◆ **REQUIRED WORK**: Go through the listing and pick out each line with the word "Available" in it.

+--

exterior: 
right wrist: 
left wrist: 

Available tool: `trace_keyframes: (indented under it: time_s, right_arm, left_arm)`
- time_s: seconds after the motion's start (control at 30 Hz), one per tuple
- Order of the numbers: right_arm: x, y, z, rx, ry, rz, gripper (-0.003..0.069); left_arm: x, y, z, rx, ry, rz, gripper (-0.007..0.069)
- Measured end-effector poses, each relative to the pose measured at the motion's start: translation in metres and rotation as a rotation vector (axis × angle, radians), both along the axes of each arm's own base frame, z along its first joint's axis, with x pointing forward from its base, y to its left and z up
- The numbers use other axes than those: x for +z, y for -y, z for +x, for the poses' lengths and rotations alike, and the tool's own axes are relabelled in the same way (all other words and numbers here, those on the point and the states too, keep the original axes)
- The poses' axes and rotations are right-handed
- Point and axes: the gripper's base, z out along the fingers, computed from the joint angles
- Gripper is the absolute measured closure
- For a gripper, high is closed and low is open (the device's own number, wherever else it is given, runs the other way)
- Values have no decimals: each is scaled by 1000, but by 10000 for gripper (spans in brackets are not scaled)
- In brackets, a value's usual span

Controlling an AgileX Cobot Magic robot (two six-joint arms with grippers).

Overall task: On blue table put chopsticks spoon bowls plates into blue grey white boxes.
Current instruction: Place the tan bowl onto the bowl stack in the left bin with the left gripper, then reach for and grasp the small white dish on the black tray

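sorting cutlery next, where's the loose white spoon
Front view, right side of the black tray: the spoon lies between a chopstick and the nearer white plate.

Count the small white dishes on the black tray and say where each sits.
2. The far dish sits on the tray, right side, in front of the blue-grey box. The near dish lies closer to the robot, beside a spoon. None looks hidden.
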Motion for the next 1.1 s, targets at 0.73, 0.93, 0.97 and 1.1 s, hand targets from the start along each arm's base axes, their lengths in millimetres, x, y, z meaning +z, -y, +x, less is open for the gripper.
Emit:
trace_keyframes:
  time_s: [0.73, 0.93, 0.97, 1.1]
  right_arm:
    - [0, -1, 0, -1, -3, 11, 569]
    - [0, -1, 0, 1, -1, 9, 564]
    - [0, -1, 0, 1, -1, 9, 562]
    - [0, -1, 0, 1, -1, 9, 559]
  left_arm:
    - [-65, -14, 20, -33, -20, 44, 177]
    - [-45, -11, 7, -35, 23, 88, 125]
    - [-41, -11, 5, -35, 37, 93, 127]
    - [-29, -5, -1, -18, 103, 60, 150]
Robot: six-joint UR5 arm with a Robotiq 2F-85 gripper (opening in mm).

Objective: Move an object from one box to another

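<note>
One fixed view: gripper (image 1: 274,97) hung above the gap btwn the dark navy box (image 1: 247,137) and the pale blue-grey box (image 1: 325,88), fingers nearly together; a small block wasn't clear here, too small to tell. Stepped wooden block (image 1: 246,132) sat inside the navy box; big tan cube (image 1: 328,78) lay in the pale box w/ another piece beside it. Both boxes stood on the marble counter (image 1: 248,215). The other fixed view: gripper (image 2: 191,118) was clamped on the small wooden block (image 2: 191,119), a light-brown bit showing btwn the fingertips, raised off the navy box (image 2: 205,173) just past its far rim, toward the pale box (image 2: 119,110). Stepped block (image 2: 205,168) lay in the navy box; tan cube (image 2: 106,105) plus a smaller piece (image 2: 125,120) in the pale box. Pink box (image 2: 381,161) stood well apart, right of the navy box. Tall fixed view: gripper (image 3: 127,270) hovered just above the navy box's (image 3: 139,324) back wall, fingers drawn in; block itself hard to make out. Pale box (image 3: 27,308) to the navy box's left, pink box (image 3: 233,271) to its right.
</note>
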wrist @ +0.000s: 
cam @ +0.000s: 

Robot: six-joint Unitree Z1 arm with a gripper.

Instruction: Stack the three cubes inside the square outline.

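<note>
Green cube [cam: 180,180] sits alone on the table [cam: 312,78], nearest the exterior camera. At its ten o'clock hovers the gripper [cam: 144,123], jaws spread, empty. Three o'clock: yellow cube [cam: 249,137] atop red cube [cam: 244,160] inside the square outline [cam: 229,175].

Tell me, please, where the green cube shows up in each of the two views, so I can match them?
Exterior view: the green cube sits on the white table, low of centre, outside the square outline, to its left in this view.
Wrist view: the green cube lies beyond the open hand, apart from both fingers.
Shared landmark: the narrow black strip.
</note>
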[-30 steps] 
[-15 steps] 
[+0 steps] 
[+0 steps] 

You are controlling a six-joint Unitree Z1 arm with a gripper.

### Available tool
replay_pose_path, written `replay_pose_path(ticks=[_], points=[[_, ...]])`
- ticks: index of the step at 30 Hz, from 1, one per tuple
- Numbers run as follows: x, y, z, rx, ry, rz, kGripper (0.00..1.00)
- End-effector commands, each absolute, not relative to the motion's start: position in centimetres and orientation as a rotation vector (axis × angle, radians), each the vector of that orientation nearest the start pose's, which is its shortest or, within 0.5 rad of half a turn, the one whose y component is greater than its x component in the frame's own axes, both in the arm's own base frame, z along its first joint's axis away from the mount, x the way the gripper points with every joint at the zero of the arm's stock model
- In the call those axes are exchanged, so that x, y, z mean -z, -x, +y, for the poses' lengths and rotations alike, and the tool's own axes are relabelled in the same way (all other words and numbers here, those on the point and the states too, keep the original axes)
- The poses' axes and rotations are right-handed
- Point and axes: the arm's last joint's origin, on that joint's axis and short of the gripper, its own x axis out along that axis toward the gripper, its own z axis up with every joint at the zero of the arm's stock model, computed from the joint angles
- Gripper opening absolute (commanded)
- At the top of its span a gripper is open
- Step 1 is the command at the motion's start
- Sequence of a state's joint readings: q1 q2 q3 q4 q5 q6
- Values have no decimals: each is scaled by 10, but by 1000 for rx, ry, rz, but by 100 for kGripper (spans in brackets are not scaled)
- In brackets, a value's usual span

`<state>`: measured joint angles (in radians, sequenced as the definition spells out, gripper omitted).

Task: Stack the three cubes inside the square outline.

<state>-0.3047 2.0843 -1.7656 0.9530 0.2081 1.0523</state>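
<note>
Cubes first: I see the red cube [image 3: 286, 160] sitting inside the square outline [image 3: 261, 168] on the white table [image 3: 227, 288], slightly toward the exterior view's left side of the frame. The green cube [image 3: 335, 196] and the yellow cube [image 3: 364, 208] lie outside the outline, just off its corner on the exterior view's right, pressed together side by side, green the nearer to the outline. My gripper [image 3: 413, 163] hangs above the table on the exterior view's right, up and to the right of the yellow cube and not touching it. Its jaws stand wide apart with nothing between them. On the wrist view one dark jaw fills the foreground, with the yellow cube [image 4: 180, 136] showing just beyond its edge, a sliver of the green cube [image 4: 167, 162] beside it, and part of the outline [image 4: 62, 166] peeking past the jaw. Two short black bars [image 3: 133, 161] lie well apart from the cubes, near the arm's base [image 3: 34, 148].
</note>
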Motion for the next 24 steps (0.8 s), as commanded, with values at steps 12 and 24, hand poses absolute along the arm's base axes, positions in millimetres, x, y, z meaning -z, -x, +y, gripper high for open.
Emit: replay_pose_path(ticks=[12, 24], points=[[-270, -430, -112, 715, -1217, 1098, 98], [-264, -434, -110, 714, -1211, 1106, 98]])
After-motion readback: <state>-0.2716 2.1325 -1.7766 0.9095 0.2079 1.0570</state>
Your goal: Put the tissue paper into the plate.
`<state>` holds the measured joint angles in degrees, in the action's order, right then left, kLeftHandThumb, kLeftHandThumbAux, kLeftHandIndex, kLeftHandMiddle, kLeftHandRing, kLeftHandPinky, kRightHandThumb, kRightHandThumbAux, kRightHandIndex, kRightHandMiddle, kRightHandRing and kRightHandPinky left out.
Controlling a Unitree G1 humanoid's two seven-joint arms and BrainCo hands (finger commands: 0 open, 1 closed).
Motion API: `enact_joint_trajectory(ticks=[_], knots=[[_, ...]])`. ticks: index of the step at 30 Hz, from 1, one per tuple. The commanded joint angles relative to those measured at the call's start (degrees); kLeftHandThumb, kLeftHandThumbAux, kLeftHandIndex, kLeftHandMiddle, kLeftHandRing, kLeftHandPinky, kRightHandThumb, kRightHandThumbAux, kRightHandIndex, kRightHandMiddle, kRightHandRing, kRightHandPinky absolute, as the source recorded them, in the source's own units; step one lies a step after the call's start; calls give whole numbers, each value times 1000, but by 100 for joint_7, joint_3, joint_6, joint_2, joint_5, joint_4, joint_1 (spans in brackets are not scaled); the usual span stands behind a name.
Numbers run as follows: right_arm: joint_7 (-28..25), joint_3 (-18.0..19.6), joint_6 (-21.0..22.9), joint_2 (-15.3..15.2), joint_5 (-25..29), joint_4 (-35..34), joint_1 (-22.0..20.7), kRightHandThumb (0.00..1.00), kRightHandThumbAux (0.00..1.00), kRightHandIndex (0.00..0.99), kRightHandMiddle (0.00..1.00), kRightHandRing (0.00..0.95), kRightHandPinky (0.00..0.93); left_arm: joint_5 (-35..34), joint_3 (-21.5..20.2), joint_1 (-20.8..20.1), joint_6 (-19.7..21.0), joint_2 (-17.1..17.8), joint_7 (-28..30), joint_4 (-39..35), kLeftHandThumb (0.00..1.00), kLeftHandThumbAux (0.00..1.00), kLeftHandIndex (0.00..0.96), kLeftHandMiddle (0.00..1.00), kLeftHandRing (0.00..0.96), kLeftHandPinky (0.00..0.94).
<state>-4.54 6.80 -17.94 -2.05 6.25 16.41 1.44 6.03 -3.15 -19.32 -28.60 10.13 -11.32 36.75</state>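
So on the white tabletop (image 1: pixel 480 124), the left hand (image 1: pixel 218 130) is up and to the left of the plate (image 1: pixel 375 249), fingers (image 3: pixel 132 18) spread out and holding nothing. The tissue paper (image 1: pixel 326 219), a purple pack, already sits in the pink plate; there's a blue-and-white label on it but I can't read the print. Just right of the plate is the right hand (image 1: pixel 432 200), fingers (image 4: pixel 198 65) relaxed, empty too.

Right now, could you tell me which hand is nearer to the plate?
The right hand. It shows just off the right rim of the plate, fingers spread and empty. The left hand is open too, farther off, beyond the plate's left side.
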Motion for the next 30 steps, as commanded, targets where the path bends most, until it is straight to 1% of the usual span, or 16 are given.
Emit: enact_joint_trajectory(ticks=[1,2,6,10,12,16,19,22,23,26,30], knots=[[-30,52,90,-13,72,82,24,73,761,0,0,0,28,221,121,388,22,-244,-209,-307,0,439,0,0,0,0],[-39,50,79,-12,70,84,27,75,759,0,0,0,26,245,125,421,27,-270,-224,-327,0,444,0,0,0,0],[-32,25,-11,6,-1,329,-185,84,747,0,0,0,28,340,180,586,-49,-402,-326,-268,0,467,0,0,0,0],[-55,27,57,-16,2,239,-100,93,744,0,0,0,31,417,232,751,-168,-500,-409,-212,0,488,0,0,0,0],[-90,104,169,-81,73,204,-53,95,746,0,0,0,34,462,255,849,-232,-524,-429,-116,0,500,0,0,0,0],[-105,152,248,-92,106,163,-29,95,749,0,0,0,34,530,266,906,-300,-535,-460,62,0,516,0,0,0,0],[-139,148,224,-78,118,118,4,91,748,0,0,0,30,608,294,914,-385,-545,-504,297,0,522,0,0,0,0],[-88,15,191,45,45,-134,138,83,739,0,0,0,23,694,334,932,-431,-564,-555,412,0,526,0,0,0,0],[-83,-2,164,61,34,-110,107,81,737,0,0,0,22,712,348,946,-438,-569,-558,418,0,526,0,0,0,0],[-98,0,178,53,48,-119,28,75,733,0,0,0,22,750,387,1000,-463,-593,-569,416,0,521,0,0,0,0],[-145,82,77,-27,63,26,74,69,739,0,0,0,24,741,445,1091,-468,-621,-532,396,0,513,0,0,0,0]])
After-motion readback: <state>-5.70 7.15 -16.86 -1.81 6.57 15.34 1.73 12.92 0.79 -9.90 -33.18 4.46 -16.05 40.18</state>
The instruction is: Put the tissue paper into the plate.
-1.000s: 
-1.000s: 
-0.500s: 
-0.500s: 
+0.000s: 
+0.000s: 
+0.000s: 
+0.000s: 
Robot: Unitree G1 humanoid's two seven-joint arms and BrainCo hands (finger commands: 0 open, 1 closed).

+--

◆ **TASK ANSWER**:
Available tool: `trace_keyframes: (indented under it: time_s, right_arm, left_arm)`
### Available tool

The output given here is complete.